State v. Newbegin , 25 Me. 500 ( 1846 )


Menu:
  • The opinion of the Court was by

    Shepley J.

    The statute, c. 155, § 11, provides, that if any person, with intent to commit a felony, shall, at any time, break and enter any office, bank, shop, or warehouse, he shall be punished by imprisonment in the state prison. The prisoner was indicted with another person for breaking and entering the shop of Jeremiah Dow, in Portland. He was convicted, and the case is presented on exceptions taken to the instructions, as to what facts were sufficient to constitute the offence of breaking. The facts essential to a decision of the question presented, appear to have been these. The shop had been *503occupied for the sale of goods, with two doors opening on different streets for the entrance of persons to trade. The prisoner entered between seven and eight o’clock in the evening by the door opening on the street least frequented, being aided by another person to watch and inform him, so that ho did it, when three clerks were seated by the fire, where they could not see that door. The shop was lighted and the clerks were there for trade. The doors and windows had not been closed to exclude persons, although the doors were shut. The prisoner watching for a favorable opportunity, carefully lifted the latch, opened the door, took a piece of cloth, and escaped.

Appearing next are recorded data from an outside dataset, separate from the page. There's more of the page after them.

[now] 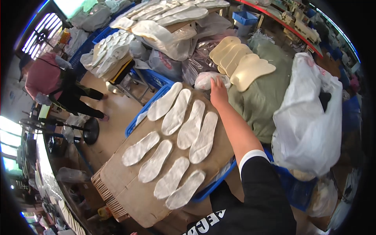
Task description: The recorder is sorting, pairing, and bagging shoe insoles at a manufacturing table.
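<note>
My right hand [219,93] reaches across to the far right corner of the brown board [113,184], its fingers stretched out. They touch or hover just over a small pinkish-white plastic-wrapped bundle [204,81]; contact is hard to make out. On the board lie several white insoles in two rows, among them one near the middle [190,124] and one at the front [185,189]. Beyond my hand, a fan of cream insole-shaped sheets [252,71] rests on a green cloth-covered heap [261,105]. Of my left hand, at most a sliver of skin shows at the lower edge.
Blue crates [135,124] stand under the board. A large white plastic bag [309,117] bulges at the right. More white pieces are stacked on a far table [168,17] and a small stand [111,55]. A person [55,78] stands at the left, near a black round-based stand [91,131].
</note>
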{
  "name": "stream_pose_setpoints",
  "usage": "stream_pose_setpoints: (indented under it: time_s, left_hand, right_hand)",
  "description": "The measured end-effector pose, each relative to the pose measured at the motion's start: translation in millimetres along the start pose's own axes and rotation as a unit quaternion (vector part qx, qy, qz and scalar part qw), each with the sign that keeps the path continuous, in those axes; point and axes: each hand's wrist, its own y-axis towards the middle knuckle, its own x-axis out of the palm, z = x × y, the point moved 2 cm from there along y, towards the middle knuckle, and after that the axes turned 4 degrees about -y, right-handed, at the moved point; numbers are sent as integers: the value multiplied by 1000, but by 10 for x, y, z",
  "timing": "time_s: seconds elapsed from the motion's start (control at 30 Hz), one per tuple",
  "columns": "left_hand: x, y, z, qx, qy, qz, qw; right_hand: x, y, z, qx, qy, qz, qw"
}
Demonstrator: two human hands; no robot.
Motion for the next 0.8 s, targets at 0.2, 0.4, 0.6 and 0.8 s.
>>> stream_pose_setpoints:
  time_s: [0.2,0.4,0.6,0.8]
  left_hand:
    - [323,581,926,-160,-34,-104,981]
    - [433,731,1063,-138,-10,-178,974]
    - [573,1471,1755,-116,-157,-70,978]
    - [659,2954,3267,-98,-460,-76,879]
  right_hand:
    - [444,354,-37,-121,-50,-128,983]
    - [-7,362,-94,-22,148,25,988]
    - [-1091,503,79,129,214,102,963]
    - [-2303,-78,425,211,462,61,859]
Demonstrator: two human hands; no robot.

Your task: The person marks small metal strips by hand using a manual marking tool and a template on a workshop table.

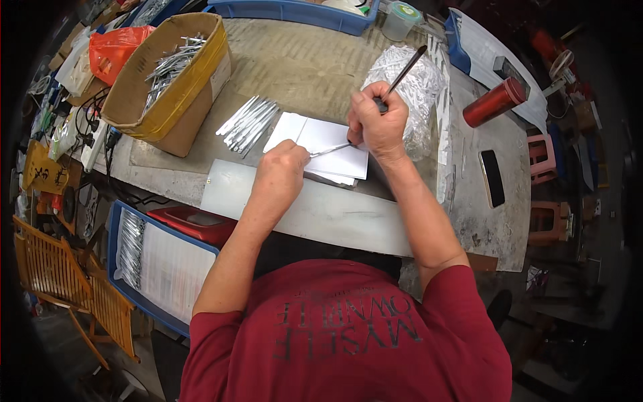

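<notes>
My left hand (284,166) is closed near the left part of a stack of white paper sheets (343,164). A thin silvery metal strip (328,151) runs from its fingers across the paper toward my right hand. My right hand (380,122) is in a fist around a slender dark stick-like tool (410,65), whose long end points up and away to the right. The tool's lower end is largely hidden by the fingers, so its kind cannot be made out. Left of the paper lies a pile of similar silvery metal strips (246,124).
A cardboard box (194,100) of metal pieces stands at the left. Clear plastic wrappings (408,80) are heaped beyond my right hand. Farther right are a red cylinder (494,102) and a phone (492,177). A blue tray (295,12) borders the far side; another blue bin (167,268) sits lower left.
</notes>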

    It was doubtless the design of the legislature to use the words, break and enter, when defining this offence, in the sense, in which they are used to define the crime of burglary. To constitute that offence, there must be proof of an actual breaking, or of that, which is equivalent to it. Proof of an illegal entrance merely, such as would enable the party injured to maintain trespass quare clausum, will not be sufficient. Nor will proof of an entrance merely, for a purpose ever so felonious and foul, accompanied by any conceivable stratagem, be sufficient, if there be no actual breaking. There must indeed be proof of a felonious intent, but however clearly that may be proved, and however full may be the proof of entrance, the offence is not proved, until there be proof of an actual breaking or its equivalent. It is immaterial, by what kind of violence the breaking is effected. The gist of the offence consists not in the degree or kind of violence used. One, who had obtained an entrance by threats, causing the door to be opened for him; or by fraudulent misrepresentation and falsehood ; or by conspiring with a servant within, was considered as guilty of the offence by the commission of acts equivalent to an actual breaking. The lifting of a trap-door, kept down by its own weight and not fastened, was adjudged to be a breaking. Rex v. Brown, 2 East’s P. C. 487. Yet Baron Bolland held that the lifting of such a door, while newly placed and without the fastenings intended to be made, was not a breaking. Rex v. Lawrence, 4 C. & P. 231. An entrance *504effected by cutting away a net work placed around an opening for a glass window, which had been left open, was held to be a breaking. Commonwealth v. Stephenson, 8 Pick. 354. While the offence will not be committed by an entrance through an open door, window, or other open place usually closed when others are intended to be excluded, it has been decided, that an entrance, by a chimney open, when the intention is to exclude, will be a breaking. Rex v. Brice, Russ. & Ry. C. C. 450.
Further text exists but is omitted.